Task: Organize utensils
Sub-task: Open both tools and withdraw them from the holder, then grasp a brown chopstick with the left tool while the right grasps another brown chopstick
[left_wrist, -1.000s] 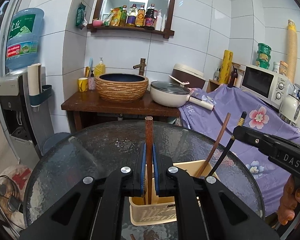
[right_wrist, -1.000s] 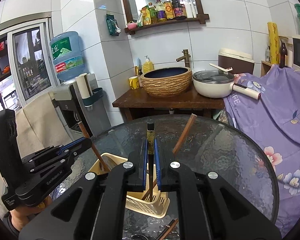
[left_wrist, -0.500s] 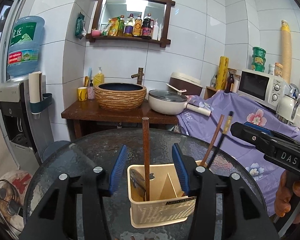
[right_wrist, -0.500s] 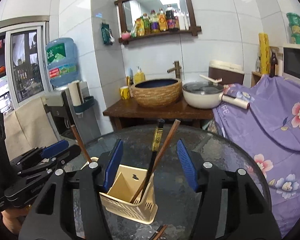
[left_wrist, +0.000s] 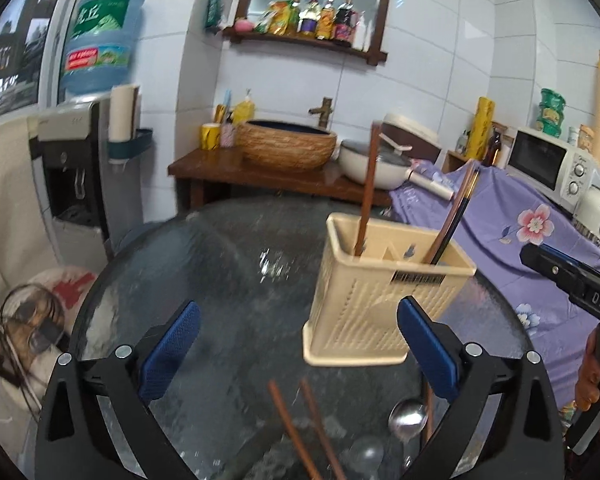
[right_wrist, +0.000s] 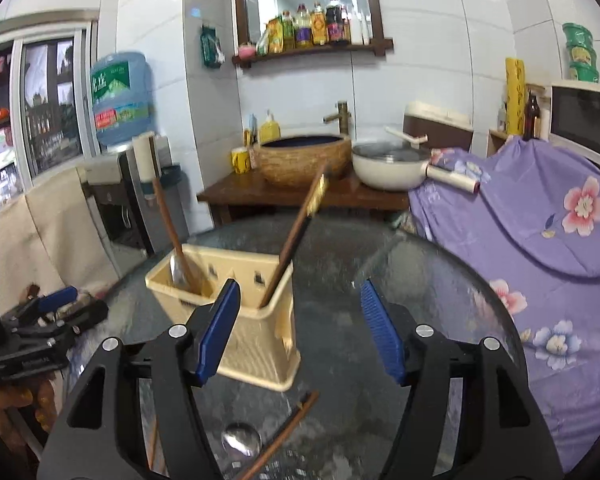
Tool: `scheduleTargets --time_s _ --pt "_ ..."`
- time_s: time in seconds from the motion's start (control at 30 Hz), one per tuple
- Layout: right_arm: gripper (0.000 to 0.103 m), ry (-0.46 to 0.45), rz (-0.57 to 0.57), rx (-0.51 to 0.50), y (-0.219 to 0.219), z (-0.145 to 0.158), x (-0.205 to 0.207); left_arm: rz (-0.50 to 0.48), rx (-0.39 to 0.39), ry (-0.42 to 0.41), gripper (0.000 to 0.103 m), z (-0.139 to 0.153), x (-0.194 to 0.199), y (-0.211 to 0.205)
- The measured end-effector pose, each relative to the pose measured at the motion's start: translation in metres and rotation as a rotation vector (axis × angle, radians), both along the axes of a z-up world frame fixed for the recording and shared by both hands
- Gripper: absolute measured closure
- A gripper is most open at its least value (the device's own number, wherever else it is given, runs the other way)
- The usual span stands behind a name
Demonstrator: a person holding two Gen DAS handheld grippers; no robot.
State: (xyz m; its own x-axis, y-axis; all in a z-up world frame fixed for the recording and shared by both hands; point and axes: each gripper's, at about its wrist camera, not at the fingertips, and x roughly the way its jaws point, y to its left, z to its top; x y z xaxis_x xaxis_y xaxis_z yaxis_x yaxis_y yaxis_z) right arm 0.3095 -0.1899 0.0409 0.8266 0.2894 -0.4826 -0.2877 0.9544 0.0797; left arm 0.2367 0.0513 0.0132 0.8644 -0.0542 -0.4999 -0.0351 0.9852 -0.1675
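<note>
On round dark glass table (left_wrist: 228, 264), beige perforated plastic utensil caddy (left_wrist: 380, 304) w/ chopsticks is seen; both grippers (left_wrist: 296, 344) (right_wrist: 300, 328) spread, nothing held. Steel spoon (left_wrist: 407, 420) shown in left view only.

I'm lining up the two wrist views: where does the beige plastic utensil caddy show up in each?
Left wrist view: the beige plastic utensil caddy stands right of centre on the round glass table, chopsticks upright in it.
Right wrist view: the caddy sits left of centre, partly behind the right gripper's left finger.
Shared landmark: the woven brown basin on the wooden stand behind.
</note>
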Motion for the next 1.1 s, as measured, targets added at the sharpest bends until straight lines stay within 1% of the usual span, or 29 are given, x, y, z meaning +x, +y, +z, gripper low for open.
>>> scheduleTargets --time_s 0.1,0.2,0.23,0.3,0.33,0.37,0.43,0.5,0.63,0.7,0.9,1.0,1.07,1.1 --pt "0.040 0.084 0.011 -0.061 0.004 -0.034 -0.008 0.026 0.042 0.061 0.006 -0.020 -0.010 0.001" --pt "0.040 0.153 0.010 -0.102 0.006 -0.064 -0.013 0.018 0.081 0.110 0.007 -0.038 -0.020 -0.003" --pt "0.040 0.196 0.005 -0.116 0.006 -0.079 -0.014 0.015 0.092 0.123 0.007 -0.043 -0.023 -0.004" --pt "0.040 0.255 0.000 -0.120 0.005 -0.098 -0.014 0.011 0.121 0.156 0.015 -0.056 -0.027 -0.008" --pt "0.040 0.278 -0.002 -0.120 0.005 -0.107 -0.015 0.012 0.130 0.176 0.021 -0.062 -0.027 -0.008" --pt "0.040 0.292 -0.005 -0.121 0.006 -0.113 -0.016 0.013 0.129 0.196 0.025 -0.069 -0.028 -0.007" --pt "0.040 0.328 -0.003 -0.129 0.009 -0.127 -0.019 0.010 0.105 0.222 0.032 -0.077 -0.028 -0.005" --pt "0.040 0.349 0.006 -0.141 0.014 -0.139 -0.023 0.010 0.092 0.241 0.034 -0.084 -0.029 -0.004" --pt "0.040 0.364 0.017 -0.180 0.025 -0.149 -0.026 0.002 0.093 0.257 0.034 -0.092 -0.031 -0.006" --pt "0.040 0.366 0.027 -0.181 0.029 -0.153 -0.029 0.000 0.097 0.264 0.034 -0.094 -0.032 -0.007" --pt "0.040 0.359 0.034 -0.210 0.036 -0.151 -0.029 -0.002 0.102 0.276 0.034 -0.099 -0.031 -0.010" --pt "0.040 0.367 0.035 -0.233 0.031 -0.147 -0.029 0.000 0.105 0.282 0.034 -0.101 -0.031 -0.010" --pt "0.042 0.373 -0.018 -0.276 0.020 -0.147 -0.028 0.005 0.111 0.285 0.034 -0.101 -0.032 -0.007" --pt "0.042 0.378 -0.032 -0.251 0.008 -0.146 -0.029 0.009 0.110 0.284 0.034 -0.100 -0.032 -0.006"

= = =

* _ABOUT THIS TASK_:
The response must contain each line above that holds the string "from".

* _THE COMPLETED TASK_:
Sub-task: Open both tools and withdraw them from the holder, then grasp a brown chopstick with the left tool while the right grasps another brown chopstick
- time_s: time in seconds from the motion's start (control at 30 Hz), one per tuple

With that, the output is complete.